## Entries shown
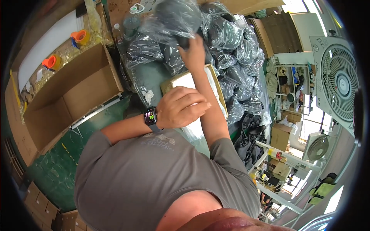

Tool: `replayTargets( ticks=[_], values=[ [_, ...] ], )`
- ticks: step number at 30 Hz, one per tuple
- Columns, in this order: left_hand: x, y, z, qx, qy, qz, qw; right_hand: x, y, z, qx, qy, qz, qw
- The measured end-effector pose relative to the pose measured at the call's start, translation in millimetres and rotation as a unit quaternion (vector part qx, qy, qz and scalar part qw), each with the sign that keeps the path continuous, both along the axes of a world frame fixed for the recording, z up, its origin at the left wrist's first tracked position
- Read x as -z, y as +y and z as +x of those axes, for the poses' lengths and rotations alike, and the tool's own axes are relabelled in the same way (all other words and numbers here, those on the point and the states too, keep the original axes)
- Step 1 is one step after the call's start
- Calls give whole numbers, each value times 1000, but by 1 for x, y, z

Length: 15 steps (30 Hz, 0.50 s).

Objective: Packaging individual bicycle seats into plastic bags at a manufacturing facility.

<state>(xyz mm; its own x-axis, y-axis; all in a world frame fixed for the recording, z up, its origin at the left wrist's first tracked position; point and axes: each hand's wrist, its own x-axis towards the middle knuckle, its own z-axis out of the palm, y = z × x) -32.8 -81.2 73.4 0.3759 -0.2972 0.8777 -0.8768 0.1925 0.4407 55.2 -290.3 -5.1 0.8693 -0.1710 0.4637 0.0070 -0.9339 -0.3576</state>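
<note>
My right hand (194, 56) reaches far over the table and grips the lower edge of a dark, rounded object in a clear plastic bag (175, 17), which is smeared by motion. Nearer to me, my left hand (180, 107) hovers beside my right forearm, its fingers curled together; whether something small is in them is hidden. A watch is on my left wrist. Beneath my forearm stands an open carton (165, 85) with white, sheet-like contents. Many more black objects in clear bags (227, 36) lie heaped behind it and to the right.
On the left a large open cardboard box (86, 79) stands near two orange tape dispensers (80, 37). A crumpled white scrap (147, 96) lies on the green table (148, 75). Loose black parts (244, 140) sit at the right, with a big fan (341, 82) beyond.
</note>
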Motion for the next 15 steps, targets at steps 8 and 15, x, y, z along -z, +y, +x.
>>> replayTargets(
  ticks=[8,15],
  values=[
    [50,28,-9,64,125,240,961,97,71,-197,-111,162,300,934],
    [113,-30,-53,224,41,516,826,133,82,-485,321,46,627,708]
  ],
)
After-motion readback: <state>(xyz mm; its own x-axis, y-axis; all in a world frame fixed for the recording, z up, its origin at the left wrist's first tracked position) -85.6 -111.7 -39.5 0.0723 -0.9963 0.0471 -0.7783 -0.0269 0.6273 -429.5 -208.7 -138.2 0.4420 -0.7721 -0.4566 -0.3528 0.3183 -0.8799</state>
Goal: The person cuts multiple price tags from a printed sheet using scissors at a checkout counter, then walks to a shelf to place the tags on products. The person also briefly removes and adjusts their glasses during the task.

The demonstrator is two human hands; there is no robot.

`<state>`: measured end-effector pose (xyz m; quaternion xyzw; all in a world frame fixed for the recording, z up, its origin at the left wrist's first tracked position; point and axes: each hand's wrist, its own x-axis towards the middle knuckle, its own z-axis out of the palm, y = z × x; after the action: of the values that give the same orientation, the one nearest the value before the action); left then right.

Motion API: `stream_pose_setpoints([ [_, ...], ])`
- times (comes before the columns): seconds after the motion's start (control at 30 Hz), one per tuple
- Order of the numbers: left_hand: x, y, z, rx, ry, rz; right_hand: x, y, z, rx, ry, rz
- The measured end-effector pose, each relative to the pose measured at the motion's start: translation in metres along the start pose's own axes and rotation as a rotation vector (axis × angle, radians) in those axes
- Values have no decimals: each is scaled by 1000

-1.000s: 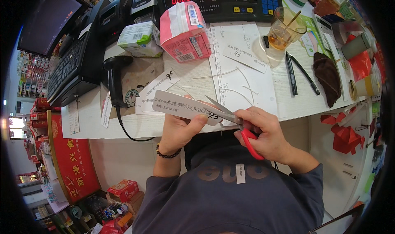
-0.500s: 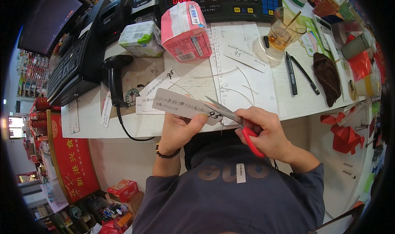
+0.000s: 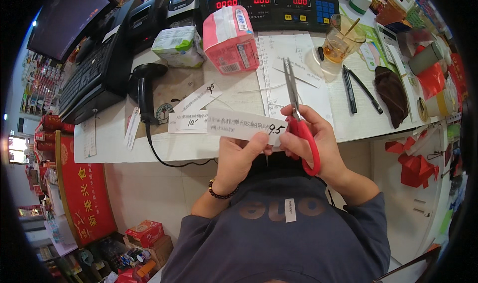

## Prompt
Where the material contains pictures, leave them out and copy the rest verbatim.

## Result for this task
Tool: `replayTargets( ticks=[_], values=[ [_, ...] ], )`
- ticks: step number at 30 Hz, one per tuple
- Columns, in this order: left_hand: x, y, z, qx, qy, qz, qw; right_hand: x, y, z, qx, qy, qz, qw
- The measured end-effector pose relative to the pose measured at the call's start, translation in millimetres and rotation as a unit quaternion (vector part qx, qy, qz and scalar part qw), each with the sign that keeps the path continuous, both along the axes of a world frame fixed for the recording, z up, its origin at the left wrist's first tracked position
- Read x as -z, y as +y and z as +x of those axes, for the poses' lengths and rotations alike, and the tool's own axes are relabelled in the same way (all other words and numbers here, those on the point and the states too, keep the original axes)
- Step 1 is one step after the call's start
- Calls give whole numbers, each value times 1000, but by 1 for x, y, z

Length: 15 steps (30 Hz, 0.50 s).

Objective: Packaging individual bicycle seats into plastic bags at a manufacturing facility.

<state>(xyz mm; its own x-axis, y-axis; all in a world frame fixed for the recording, z up, its origin at the left wrist's first tracked position; point and axes: each hand's wrist, its own x-axis towards the middle knuckle, its own z-axis out of the palm, y = z × x) -32.8 -81.2 73.4 0.3759 -0.2972 0.8777 -0.8768 0.1925 0.4407 55.2 -290.3 -5.1 0.8693 -0.1710 0.4637 0.0070 -0.9339 -0.3576</state>
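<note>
My right hand (194, 56) reaches far over the table and grips the lower edge of a dark, rounded object in a clear plastic bag (175, 17), which is smeared by motion. Nearer to me, my left hand (180, 107) hovers beside my right forearm, its fingers curled together; whether something small is in them is hidden. A watch is on my left wrist. Beneath my forearm stands an open carton (165, 85) with white, sheet-like contents. Many more black objects in clear bags (227, 36) lie heaped behind it and to the right.
On the left a large open cardboard box (86, 79) stands near two orange tape dispensers (80, 37). A crumpled white scrap (147, 96) lies on the green table (148, 75). Loose black parts (244, 140) sit at the right, with a big fan (341, 82) beyond.
</note>
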Motion for the next 15 steps, targets at steps 8 and 15, x, y, z along -z, +y, +x.
>>> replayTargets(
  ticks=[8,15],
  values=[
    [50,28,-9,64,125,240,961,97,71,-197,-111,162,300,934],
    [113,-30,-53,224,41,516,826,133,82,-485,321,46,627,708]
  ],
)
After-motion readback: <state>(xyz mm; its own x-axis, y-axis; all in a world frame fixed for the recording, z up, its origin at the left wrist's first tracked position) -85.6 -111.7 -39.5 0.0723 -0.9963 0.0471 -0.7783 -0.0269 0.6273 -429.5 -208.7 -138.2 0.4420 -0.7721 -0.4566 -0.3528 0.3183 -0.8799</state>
Goal: The person cuts multiple price tags from a printed sheet using scissors at a checkout counter, then walks to a shelf to place the tags on products. The person also briefly removes and adjusts their glasses during the task.

The demonstrator is two human hands; there is no robot.

`<state>`: measured end-effector pose (xyz m; quaternion xyzw; all in a world frame fixed for the recording, z up, its origin at the left wrist's first tracked position; point and axes: each hand's wrist, its own x-axis towards the middle knuckle, its own z-axis out of the palm, y = z × x; after the action: of the values that give the same orientation, the one nearest the value before the action); left then right.

Motion API: `stream_pose_setpoints([ [_, ...], ])`
- times (comes before the columns): seconds after the motion's start (control at 30 Hz), one per tuple
- Order of the numbers: left_hand: x, y, z, rx, ry, rz; right_hand: x, y, z, rx, ry, rz
- The measured end-effector pose, each relative to the pose measured at the motion's start: translation in metres along the start pose's own axes and rotation as a rotation vector (axis × angle, radians) in those axes
- Values have no decimals: each is scaled by 1000

-1.000s: 
-0.500s: 
+0.000s: 

The response is finished.